= EXERCISE =
Report every line from the material that contains the word "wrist".

= DATASET EXTRACT =
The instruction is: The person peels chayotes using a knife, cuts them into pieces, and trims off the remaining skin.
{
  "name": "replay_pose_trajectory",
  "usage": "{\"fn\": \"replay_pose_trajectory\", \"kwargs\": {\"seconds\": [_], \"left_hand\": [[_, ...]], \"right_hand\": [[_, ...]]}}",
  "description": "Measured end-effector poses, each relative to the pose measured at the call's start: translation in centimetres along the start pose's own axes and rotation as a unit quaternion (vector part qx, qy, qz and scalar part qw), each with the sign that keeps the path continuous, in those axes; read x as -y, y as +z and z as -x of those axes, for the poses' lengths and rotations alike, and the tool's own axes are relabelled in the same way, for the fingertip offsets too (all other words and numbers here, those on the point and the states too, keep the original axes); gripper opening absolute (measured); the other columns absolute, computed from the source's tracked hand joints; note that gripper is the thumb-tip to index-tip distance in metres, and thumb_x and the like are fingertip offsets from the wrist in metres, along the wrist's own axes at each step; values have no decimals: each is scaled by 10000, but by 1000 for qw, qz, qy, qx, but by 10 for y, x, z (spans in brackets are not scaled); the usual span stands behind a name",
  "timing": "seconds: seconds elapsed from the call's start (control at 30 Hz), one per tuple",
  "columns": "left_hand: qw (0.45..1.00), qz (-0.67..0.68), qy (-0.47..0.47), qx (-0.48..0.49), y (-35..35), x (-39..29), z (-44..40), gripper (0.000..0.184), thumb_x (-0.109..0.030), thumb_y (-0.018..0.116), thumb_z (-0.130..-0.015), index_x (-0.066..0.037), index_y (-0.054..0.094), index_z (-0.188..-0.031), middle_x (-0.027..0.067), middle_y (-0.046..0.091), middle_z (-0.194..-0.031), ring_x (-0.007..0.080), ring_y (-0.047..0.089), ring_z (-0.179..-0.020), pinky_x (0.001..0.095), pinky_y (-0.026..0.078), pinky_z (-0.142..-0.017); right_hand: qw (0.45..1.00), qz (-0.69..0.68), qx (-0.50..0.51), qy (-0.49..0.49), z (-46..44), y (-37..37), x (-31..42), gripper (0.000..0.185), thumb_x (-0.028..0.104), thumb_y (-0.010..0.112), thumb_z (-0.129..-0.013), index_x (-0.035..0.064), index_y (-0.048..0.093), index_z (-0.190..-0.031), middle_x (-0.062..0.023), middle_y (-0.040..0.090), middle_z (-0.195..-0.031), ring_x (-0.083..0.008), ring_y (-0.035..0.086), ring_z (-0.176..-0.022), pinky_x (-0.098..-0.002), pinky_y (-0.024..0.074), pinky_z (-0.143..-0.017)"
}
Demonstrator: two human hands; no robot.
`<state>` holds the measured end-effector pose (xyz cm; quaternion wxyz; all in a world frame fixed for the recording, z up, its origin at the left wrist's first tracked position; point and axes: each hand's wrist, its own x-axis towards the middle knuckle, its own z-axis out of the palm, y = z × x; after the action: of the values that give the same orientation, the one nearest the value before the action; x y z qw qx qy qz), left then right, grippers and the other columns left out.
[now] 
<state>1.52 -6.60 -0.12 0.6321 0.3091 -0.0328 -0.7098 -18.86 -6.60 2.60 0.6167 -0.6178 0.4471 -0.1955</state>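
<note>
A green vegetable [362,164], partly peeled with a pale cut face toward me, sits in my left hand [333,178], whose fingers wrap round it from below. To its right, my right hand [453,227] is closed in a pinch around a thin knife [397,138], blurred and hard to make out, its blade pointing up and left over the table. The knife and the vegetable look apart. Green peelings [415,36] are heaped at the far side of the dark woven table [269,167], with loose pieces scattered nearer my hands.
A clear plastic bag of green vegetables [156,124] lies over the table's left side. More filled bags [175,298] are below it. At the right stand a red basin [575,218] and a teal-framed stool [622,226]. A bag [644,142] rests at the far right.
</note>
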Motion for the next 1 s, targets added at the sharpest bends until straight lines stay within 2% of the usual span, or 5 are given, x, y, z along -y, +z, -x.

= PROBLEM SOLUTION =
  "description": "Measured end-effector poses, each relative to the pose measured at the call's start: translation in centimetres along the start pose's own axes and rotation as a unit quaternion (vector part qx, qy, qz and scalar part qw), each with the sign that keeps the path continuous, in those axes; read x as -y, y as +z and z as -x of those axes, for the poses' lengths and rotations alike, and the tool's own axes are relabelled in the same way, for the fingertip offsets too (all other words and numbers here, those on the point and the states too, keep the original axes); gripper opening absolute (measured); the other columns absolute, computed from the source's tracked hand joints; note that gripper is the thumb-tip to index-tip distance in metres, and thumb_x and the like are fingertip offsets from the wrist in metres, along the wrist's own axes at each step; values have no decimals: each is scaled by 10000, but by 1000 for qw, qz, qy, qx, but by 10 for y, x, z (spans in brackets are not scaled); the usual span stands behind a name",
`<state>` holds the measured end-effector pose (xyz cm; quaternion wxyz; all in a world frame fixed for the recording, z up, its origin at the left wrist's first tracked position; point and axes: each hand's wrist, its own x-axis towards the middle knuckle, its own z-axis out of the palm, y = z × x; after the action: of the values that give the same orientation, the one nearest the value before the action; x y z qw qx qy qz), left then right, grippers and the other columns left out.

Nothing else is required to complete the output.